An important and interesting yet unclarified question concerns the indications for the treatment of hyponatremia. It is an important one because data indicate an association of general hyponatremia with increased morbidity and mortality [Asadollahi et al. 2006; Callahan et al. 2009; Gill et al. 2006; Heuman et al. 2004; Kim et al. 2008; Klein et al. 2005; Lee and Packer 1986; Waikar et al. 2009; Zilberberg et al. 2008], longer hospitalization [Gill et al. 2006; Wald et al. 2010], osteoporosis [Verbalis et al. 2009], and falls and fractures [Verbalis et al. 2009; Kinsella et al. 2010; Gankam-Kengne et al. 2008]. It is an interesting one because the recent availability of vaptans [Abraham et al. 2006; Berl et al. 2010; Gines et al. 2008; Schrier et al. 2006; Thibonnier et al. 2001; Velez et al. 2010] permits testing for a cause and effect relationship of these associations for the first time. It is an unclarified question since basically no prospective, randomized, controlled trials have been reported. Therapeutic recommendations are largely based on expert opinion [Fenske et al. 2010; Verbalis et al. 2007].

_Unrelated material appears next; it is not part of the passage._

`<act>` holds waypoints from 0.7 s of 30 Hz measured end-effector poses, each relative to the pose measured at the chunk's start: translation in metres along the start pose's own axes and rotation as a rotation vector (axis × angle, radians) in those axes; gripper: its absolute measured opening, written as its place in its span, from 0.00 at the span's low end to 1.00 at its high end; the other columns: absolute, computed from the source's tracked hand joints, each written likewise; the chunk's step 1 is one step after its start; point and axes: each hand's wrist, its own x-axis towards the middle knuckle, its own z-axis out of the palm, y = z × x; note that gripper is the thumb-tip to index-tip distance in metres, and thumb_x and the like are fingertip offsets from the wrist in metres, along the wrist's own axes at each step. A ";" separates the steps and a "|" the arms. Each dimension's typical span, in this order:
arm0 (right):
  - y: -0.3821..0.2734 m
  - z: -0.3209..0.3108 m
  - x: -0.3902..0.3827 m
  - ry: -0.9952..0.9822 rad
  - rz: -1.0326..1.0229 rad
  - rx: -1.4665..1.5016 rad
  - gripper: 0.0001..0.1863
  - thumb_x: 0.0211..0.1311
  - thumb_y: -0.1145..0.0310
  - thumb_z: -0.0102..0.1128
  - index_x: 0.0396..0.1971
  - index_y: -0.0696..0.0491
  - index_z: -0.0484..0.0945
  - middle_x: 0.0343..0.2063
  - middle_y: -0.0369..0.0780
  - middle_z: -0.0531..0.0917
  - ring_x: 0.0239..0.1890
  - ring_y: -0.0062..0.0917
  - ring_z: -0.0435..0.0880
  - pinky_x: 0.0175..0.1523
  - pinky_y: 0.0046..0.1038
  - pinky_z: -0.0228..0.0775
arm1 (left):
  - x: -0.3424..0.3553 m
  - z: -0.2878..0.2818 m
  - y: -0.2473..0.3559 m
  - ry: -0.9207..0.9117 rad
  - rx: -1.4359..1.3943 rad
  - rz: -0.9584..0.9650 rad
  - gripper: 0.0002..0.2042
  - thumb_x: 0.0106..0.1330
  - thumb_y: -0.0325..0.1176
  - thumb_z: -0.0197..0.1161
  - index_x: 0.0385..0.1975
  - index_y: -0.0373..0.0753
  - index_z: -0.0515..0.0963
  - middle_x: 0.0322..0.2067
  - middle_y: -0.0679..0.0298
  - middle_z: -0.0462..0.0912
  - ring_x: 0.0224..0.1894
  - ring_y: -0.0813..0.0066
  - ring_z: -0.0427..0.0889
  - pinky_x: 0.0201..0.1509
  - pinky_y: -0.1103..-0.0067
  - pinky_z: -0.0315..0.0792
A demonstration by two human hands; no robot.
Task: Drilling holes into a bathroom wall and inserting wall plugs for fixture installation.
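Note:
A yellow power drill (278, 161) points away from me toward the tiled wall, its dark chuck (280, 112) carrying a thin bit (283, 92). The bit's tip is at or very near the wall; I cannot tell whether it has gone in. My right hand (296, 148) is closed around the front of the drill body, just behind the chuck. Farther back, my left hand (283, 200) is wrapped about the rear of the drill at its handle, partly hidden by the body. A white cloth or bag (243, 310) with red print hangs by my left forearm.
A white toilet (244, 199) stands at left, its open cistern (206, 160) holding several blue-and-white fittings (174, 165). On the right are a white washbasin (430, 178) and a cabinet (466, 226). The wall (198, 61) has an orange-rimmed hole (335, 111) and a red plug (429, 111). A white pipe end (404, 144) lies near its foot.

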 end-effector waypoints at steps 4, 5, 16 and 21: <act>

At the present time it is plausible and accepted that therapy should focus on symptoms and findings in hyponatremia [Adrogué, 2005] [Table 3] and not on an isolated low number on a lab slip. In some cases the symptoms or findings will be grave or advanced [Table 3] [Ellis, 1995] and the need for treatment will be obvious beyond any doubt.

Table 3.

Symptoms and findings in hyponatremia [Adrogué, 2005].

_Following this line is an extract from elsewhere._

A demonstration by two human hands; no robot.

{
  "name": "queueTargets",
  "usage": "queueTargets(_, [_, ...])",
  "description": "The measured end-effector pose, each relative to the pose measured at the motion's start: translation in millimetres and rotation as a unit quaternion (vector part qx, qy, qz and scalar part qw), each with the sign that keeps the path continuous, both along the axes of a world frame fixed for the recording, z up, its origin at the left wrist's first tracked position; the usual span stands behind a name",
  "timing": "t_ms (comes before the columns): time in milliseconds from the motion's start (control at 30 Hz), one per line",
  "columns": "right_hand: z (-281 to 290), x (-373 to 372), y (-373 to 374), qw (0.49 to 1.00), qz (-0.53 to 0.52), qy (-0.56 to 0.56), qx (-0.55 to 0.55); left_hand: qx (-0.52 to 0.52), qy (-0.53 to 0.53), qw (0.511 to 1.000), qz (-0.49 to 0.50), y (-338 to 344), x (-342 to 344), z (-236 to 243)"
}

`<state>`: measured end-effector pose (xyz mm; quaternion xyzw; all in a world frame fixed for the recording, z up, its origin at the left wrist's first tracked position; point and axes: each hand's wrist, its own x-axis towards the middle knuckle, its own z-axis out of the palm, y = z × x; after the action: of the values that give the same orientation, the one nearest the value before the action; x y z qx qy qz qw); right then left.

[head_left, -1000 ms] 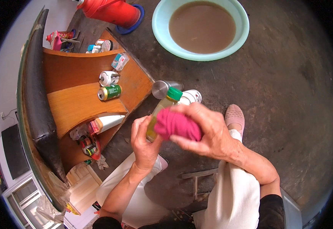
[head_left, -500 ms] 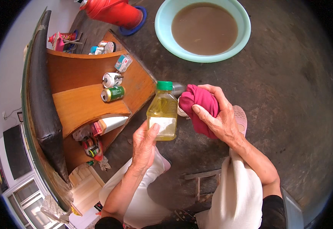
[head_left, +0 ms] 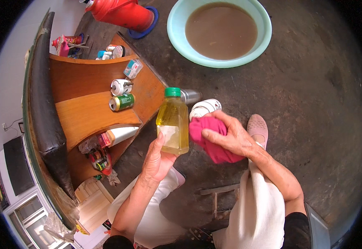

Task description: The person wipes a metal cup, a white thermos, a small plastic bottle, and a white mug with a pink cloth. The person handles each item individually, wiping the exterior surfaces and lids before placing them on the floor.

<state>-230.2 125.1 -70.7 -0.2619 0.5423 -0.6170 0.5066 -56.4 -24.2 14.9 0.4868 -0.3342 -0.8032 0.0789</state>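
A clear plastic bottle point(head_left: 173, 118) of yellow liquid, with a green cap and a pale label, stands upright in the grip of my left hand point(head_left: 155, 159). My left thumb lies across the label and the fingers pass behind the bottle. Just right of it, my right hand point(head_left: 233, 139) is closed round a bunched magenta cloth point(head_left: 209, 135). The cloth is close to the bottle's lower right side; whether they touch I cannot tell. Beyond the cloth, a white container point(head_left: 206, 108) and a silver metal cylinder point(head_left: 190, 96) are on the floor.
A pale turquoise basin point(head_left: 220, 63) of murky brown water is on the dark floor ahead. Left of it stands a red thermos flask point(head_left: 120, 14) with a blue base. Wooden shelves point(head_left: 93, 114) at left hold a green can point(head_left: 122, 102), a white pot point(head_left: 121, 86) and boxes.
My right hand has lowered the cloth toward me and slightly left, uncovering the white container. The bottle in my left hand has shifted slightly left and turned a little.
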Motion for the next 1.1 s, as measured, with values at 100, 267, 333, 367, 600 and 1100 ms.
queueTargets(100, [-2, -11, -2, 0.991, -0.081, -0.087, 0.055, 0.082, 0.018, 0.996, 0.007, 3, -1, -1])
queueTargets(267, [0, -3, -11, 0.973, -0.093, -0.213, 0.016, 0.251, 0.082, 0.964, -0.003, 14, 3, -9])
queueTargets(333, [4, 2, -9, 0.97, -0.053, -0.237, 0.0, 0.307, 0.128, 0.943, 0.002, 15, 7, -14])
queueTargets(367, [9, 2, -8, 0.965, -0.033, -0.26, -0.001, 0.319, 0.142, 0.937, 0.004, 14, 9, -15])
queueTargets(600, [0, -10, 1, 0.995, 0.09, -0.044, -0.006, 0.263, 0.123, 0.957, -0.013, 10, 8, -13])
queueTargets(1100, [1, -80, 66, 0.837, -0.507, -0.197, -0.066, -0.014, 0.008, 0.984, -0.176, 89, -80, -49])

However, a much more common clinical situation is that of mild hyponatremia [arbitrarily defined as a serum sodium concentration of 128–134 mmol/liter], in which any associated symptoms may be modest, indistinct, and nonspecific. Many of these patients show symptoms such as forgetfulness, poor concentration, depressed mood, etc., but since they are often older patients the physician has great difficulty attributing the symptomatology to hyponatremia rather than to cerebral sclerosis, social depravation, clinical depression, poor general health, or similar common diagnoses. There are currently no bedside tests that would allow one to distinguish between hyponatremia and other etiologies causing such symptoms. This poses a frequent clinical dilemma. In my experience it is helpful in these cases to give a short trial of treatment to correct or improve hyponatremia. Patients’ symptomatology should be watched closely for any improvements – whether they become more alert and cooperative, concentrate better and are less confused, walk better and fall less, etc. – to appreciate the role of hyponatremia. They should be treated for 3 or 4 days using vaptan tablets or urea powder dissolved in orange juice [see below, section on treatment].

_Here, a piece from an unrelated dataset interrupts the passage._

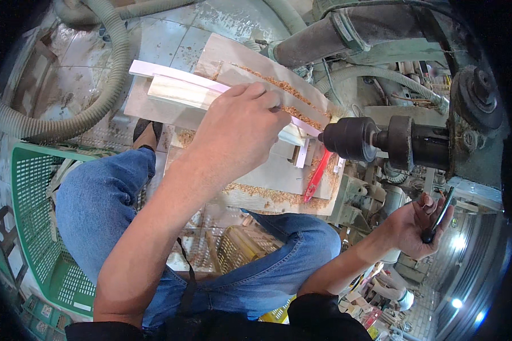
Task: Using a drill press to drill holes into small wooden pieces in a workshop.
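Note:
My left hand (239,125) grips the pale wood strips (173,88), which lie across the wooden work board (222,51). Just right of its fingers is a dark drill chuck (350,139) on a horizontal spindle (429,145), close to the strips' right end. Below the chuck, a red elongated tool (318,173) lies on the board among wood shavings (279,192). At the lower right, my right hand (415,227) is closed around a dark, slim lever handle (441,210). The strips' middle is hidden under my left hand.
Ribbed hoses (116,74) loop at the upper left. A green plastic crate (37,204) stands at left beside my bent legs (96,204), and a yellow crate (233,256) sits under the board. Machine arms (318,37) cross the upper right. A tiled floor (170,28) shows behind.

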`<move>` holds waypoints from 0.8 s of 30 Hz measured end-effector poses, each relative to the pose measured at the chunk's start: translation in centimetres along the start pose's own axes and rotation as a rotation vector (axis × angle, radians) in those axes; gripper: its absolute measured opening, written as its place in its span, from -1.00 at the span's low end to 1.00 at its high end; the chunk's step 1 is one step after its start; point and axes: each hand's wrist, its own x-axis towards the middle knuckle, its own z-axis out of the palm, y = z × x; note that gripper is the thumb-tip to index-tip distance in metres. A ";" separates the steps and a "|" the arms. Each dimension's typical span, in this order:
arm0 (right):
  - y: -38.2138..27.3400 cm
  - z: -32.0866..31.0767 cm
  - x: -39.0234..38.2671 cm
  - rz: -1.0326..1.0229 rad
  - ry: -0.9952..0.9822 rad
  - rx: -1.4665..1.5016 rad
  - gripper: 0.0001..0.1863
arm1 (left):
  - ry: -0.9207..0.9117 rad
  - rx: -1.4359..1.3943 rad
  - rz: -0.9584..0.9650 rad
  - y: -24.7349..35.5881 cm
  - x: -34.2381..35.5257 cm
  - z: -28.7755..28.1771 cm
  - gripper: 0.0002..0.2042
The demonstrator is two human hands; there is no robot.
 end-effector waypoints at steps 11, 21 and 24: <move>0.8 0.0 -0.6 0.001 -0.070 -0.065 -0.41 | 0.008 -0.009 -0.003 0.0 -0.1 0.0 -0.72; 1.3 -1.1 -0.7 0.000 -0.179 -0.045 -0.40 | -0.007 0.013 -0.008 0.0 0.0 0.1 -0.73; 1.4 -1.0 -0.9 0.011 -0.172 -0.046 -0.39 | -0.007 0.017 -0.002 0.0 0.1 0.0 -0.74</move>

Not only are hyponatremic symptoms often nonspecific and indistinct, there are other cases of mild hyponatremia that seem to be asymptomatic altogether. Renneboog and colleagues studied apparently asymptomatic patients using neurocognitive measurements. The tests were performed twice, once in hyponatremia and then again after it had been corrected [Renneboog et al. 2006]. It was found that chronic ‘asymptomatic’ hyponatremia [126–128 mmol/liter] caused significant reduction [by 10–20%] in the ability to concentrate, memorize, and calculate. In addition, balance and stability of gait were significantly better in normonatremia than in hyponatremia [Renneboog et al. 2006]. This work suggests that ‘asymptomatic hyponatremia’ causes more changes than we realize [Decaux, 2006]. However, in the absence of prospective interventional studies, it does not help to answer the question of whether ‘asymptomatic’ hyponatremia should be treated – or simply observed.

Finally, the depth of any symptoms depends not only on the severity of a given hyponatremia but also on its duration. Acute hyponatremia, that is, lasting less than approximately 48 h, is generally much more symptomatic than chronic hyponatremia.

Treatment of SIADH using general and indirect means

The treatment of SIADH is largely based on expert opinion, not on randomized controlled trials. The agents used were commonly approved for other indications, not for hyponatremia. The only exception to this is vaptan treatment [see below].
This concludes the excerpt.